Il film di Giuseppe Piccioni pecca in didascalismo: sembra un'opera a tesi, con argomentazioni narrative disposte qui e lì con freschezza ma senza reale convinzione. L'intento è di raccontare l'insegnamento e la speranza insita in quest'attività, attraverso tre punti di vista (rispettivamente Scamarcio, Herlitzka e la Buy), che si alternano, e che vedono tre schematiche storie parallele su alternative ai trasnfer, l'innamoramento o semplicemente l'affezione nei confronti di un proprio superiore, normalmente nei confronti del proprio psicologo, in questo caso nei confronti dei propri professori.
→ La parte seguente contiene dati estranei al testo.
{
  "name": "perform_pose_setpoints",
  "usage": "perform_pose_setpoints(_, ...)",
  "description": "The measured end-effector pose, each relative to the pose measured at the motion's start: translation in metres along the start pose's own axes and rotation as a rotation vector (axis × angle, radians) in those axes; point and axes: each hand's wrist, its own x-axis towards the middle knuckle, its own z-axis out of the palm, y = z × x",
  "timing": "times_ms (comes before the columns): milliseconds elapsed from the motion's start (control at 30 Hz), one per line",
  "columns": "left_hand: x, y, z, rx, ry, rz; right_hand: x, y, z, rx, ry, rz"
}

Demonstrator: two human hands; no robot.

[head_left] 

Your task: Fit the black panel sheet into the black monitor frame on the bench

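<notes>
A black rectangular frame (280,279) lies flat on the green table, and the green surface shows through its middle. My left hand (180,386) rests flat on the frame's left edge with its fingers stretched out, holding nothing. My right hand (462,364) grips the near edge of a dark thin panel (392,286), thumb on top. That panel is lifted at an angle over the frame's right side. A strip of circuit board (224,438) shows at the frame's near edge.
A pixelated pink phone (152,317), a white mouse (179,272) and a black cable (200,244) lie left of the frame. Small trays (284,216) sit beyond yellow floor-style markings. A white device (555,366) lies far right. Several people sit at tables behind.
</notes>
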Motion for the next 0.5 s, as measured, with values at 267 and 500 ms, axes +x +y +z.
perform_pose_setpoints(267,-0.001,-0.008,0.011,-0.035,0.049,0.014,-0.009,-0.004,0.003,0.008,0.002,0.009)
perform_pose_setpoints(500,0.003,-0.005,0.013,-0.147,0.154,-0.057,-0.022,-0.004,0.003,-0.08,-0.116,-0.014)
Indeciso fra macchiette e personaggi a tutto tondo, Piccioni estende la trama anche a un diligente ragazzo rumeno che con una ragazza, trafficante di merce di vario genere, cerca di derubare il suo stesso padre, benzinaio. 
Se quest'ultima parentesi vuole essere una paradossale riflessione sul valore della cultura e sulle difficoltà post-immigrazione (e si riduce in effetti a una parodia mal fatta della storia adolescenziale interna ad American Beauty di Mendes, con tanto di riprese e innamoramento), gli altri tre snodi principali accumulano fin troppo, da superficiali richiami di Leopardi (la prima scuola cinematografica in cui si fa il "vero" programma scolastico, ecco un merito!) a vari riferimenti a tematiche classiciste, dall'amore paideutico, all'Odissea con il mancato riconoscimento della storia di Herlitzka, dal semi-patricidio del ragazzo rumeno, fino alla sindrome di Elettra del ragazzo strambo con la neo-madre Margherita Buy: tutti accorgimenti volti a rendere "funzionale" la cultura nella vita di ogni giorno (la ragazza che urla: "Tanto non serve a nulla!" viene precisamente confutata). Il film finisce per sembrare però proprio l'elaborazione di un liceale, che certo non manca di sincerità, ma che manca sicuramente di una vera presa di posizione, in conflitto continuo tra approfondimento psicologico e storiella da bar, tra seriosità e ilarità. Così le evoluzioni psicologiche si concludono rassicuranti in tutti i casi, e lo spettatore può uscire con un amaro in bocca ben temperato dalla consapevolezza della "correttezza didattica" mostrata dalla pellicola.
Tra gli attori, tutti smorti (Scamarcio) o sopra le righe (la Buy) sopravvive solo Herlitzka, incarnazione del "filosofo che ha accumulato troppo sapere e ha perso la fantasia (dell'insegnamento)" come direbbe Leopardi o un Romantico ottocentesco.
Quando infine nell'ultima sequenza si inquadra una classe (s)vuota(ta), e le sedie stanno nel loro giusto ordine (non c'è l'Apocalisse di Detachment), Piccioni tradisce il celato riferimento al modello, il film di Cantet, e fallisce miseramente di fronte ai colpi di un capolavoro: qui è una semplice conclusione, lì era uno sguardo agghiacciato e anti-spettacolare sull'inerzia e l'indifferenza di fronte al Caos dell'arbitrarietà. 
Debole ed edificante, il lato meno forte del cinema italiano "impegnato".